*** Data segment ***
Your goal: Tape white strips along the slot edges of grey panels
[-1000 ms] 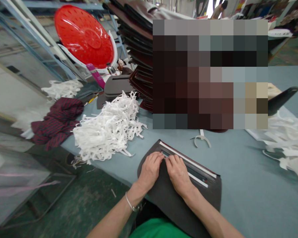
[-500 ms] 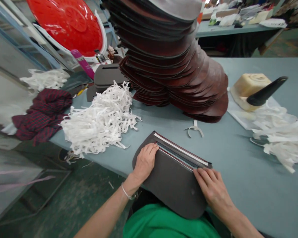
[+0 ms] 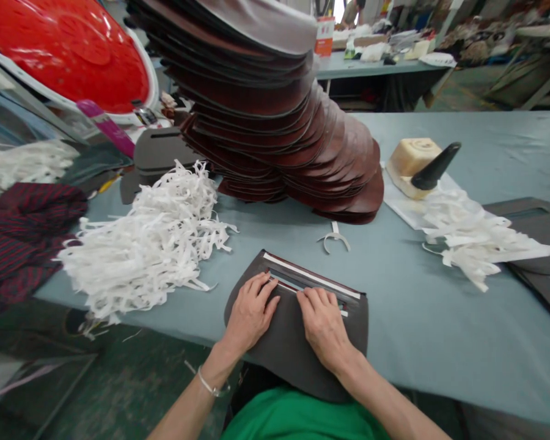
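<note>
A dark grey leather-like panel (image 3: 284, 351) with a slot and white tape strips along its far edge lies at the table's near edge. My left hand (image 3: 250, 311) lies flat on the panel's left part, fingers stretched toward the slot. My right hand (image 3: 323, 324) rests beside it, its fingertips pressing on the white strip at the slot. Neither hand holds anything lifted.
A tall leaning stack of brown panels (image 3: 275, 116) stands behind. A heap of white paper strips (image 3: 142, 238) lies left, another (image 3: 472, 238) right. A beige block with a black tool (image 3: 417, 162), a loose strip (image 3: 333, 238), dark panels (image 3: 541, 244), red cloth (image 3: 22, 226) and a red basin (image 3: 68, 49) are around.
My right hand slid left along the slot from the panel's right end to the middle, next to my left hand. The view shifted to the right.
</note>
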Action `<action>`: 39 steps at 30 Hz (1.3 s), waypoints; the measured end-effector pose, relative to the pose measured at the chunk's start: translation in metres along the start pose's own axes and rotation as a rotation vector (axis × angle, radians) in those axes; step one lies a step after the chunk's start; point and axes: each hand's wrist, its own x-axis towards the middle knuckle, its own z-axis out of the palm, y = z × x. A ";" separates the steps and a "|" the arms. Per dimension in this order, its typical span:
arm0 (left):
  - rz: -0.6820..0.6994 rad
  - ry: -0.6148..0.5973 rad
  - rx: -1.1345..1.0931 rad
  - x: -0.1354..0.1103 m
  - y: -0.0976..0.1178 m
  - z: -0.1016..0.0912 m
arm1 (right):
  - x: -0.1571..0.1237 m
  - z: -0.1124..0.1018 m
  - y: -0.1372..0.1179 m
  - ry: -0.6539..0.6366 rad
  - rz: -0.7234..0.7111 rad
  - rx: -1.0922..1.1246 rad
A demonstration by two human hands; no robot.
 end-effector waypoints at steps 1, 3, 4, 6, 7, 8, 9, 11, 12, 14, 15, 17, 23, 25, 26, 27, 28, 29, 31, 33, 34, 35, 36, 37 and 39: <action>0.001 -0.001 0.004 0.000 0.000 0.000 | -0.009 -0.001 0.011 0.021 0.037 0.007; 0.004 0.001 0.010 -0.001 0.000 0.000 | -0.027 -0.005 0.033 0.059 0.099 0.032; 0.005 0.003 0.012 -0.001 -0.001 0.000 | -0.035 -0.007 0.042 0.069 0.114 0.052; 0.017 0.004 0.013 0.000 -0.004 -0.001 | -0.044 -0.009 0.052 0.079 0.117 0.098; 0.028 0.005 0.014 0.001 -0.007 -0.002 | -0.045 -0.010 0.053 0.081 0.115 0.118; 0.038 0.006 0.019 0.003 -0.010 -0.003 | -0.045 -0.010 0.052 0.083 0.114 0.133; 0.047 0.009 0.029 0.004 -0.013 -0.004 | -0.043 -0.010 0.048 0.084 0.116 0.142; 0.056 0.015 0.055 0.008 -0.016 -0.007 | -0.035 -0.008 0.038 0.087 0.126 0.146; 0.060 0.014 0.062 0.009 -0.016 -0.008 | -0.030 -0.006 0.032 0.086 0.132 0.139; 0.074 -0.005 0.050 0.009 -0.009 -0.007 | -0.019 -0.002 0.023 0.082 0.150 0.104; 0.080 -0.019 0.036 0.008 -0.003 -0.006 | -0.014 0.000 0.019 0.078 0.166 0.075; 0.073 -0.035 0.005 0.004 0.008 -0.001 | -0.006 0.004 0.014 0.060 0.204 0.006; 0.031 -0.001 -0.067 -0.002 0.020 0.005 | 0.007 0.006 0.008 -0.051 0.280 -0.134; 0.031 0.000 -0.076 -0.002 0.017 0.003 | 0.006 0.003 0.009 -0.084 0.260 -0.142; 0.029 0.000 -0.077 -0.001 0.016 0.003 | 0.004 0.001 0.012 -0.096 0.242 -0.146; 0.028 0.001 -0.077 -0.001 0.015 0.002 | 0.001 -0.001 0.015 -0.106 0.222 -0.155; 0.028 0.003 -0.076 -0.001 0.015 0.001 | -0.004 -0.003 0.020 -0.110 0.208 -0.166; 0.029 0.006 -0.075 -0.001 0.014 0.001 | -0.010 -0.006 0.026 -0.108 0.203 -0.178; 0.032 0.015 -0.070 -0.001 0.015 0.001 | -0.023 -0.010 0.040 -0.079 0.218 -0.170; 0.025 0.025 -0.061 -0.002 0.018 0.003 | -0.037 -0.014 0.052 -0.013 0.260 -0.105; 0.010 0.031 -0.054 -0.003 0.021 0.005 | -0.042 -0.015 0.057 0.028 0.287 -0.059; -0.012 0.040 -0.045 -0.005 0.025 0.006 | -0.047 -0.016 0.060 0.060 0.309 -0.004; -0.039 0.052 -0.035 -0.006 0.029 0.008 | -0.051 -0.017 0.062 0.083 0.326 0.054; -0.068 0.068 -0.025 -0.008 0.034 0.011 | -0.053 -0.018 0.063 0.093 0.335 0.113; -0.117 0.096 -0.009 -0.012 0.044 0.014 | -0.056 -0.019 0.064 0.085 0.324 0.211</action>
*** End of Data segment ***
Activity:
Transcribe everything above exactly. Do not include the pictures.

Exercise answer:
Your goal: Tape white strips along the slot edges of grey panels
[-1000 ms] 
[-500 ms] 
[+0 ms] 
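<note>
A dark grey leather-like panel (image 3: 284, 351) with a slot and white tape strips along its far edge lies at the table's near edge. My left hand (image 3: 250, 311) lies flat on the panel's left part, fingers stretched toward the slot. My right hand (image 3: 323, 324) rests beside it, its fingertips pressing on the white strip at the slot. Neither hand holds anything lifted.
A tall leaning stack of brown panels (image 3: 275, 116) stands behind. A heap of white paper strips (image 3: 142, 238) lies left, another (image 3: 472, 238) right. A beige block with a black tool (image 3: 417, 162), a loose strip (image 3: 333, 238), dark panels (image 3: 541, 244), red cloth (image 3: 22, 226) and a red basin (image 3: 68, 49) are around.
My right hand slid left along the slot from the panel's right end to the middle, next to my left hand. The view shifted to the right.
</note>
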Action `<action>`: 39 steps at 30 Hz (1.3 s), waypoints; the measured end-effector pose, relative to the pose measured at the chunk's start: translation in metres along the start pose's own axes and rotation as a rotation vector (axis × angle, radians) in those axes; step one lies a step after the chunk's start; point and axes: each hand's wrist, its own x-axis towards the middle knuckle, its own z-axis out of the palm, y = z × x. A ";" separates the steps and a "|" the arms. Per dimension in this order, its typical span:
arm0 (left):
  - rz: -0.6820..0.6994 rad
  - ry: -0.6148..0.5973 rad
  - rx: -1.1345..1.0931 rad
  - x: -0.1354..0.1103 m
  - y: -0.0976..0.1178 m
  - z: -0.1016..0.0912 m
arm1 (right):
  - x: -0.1571..0.1237 m
  - z: -0.1124..0.1018 m
  - y: -0.1372..0.1179 m
  - ry: -0.6539..0.6366 rad
  - rz: -0.7234..0.7111 rad
  - rx: -1.0922..1.1246 rad
A demonstration by two human hands; no robot.
 end-effector waypoints at steps 1, 3, 4, 6, 7, 8, 9, 11, 12, 14, 15, 17, 23, 25, 26, 27, 28, 29, 31, 33, 34, 35, 36, 37 and 39: <action>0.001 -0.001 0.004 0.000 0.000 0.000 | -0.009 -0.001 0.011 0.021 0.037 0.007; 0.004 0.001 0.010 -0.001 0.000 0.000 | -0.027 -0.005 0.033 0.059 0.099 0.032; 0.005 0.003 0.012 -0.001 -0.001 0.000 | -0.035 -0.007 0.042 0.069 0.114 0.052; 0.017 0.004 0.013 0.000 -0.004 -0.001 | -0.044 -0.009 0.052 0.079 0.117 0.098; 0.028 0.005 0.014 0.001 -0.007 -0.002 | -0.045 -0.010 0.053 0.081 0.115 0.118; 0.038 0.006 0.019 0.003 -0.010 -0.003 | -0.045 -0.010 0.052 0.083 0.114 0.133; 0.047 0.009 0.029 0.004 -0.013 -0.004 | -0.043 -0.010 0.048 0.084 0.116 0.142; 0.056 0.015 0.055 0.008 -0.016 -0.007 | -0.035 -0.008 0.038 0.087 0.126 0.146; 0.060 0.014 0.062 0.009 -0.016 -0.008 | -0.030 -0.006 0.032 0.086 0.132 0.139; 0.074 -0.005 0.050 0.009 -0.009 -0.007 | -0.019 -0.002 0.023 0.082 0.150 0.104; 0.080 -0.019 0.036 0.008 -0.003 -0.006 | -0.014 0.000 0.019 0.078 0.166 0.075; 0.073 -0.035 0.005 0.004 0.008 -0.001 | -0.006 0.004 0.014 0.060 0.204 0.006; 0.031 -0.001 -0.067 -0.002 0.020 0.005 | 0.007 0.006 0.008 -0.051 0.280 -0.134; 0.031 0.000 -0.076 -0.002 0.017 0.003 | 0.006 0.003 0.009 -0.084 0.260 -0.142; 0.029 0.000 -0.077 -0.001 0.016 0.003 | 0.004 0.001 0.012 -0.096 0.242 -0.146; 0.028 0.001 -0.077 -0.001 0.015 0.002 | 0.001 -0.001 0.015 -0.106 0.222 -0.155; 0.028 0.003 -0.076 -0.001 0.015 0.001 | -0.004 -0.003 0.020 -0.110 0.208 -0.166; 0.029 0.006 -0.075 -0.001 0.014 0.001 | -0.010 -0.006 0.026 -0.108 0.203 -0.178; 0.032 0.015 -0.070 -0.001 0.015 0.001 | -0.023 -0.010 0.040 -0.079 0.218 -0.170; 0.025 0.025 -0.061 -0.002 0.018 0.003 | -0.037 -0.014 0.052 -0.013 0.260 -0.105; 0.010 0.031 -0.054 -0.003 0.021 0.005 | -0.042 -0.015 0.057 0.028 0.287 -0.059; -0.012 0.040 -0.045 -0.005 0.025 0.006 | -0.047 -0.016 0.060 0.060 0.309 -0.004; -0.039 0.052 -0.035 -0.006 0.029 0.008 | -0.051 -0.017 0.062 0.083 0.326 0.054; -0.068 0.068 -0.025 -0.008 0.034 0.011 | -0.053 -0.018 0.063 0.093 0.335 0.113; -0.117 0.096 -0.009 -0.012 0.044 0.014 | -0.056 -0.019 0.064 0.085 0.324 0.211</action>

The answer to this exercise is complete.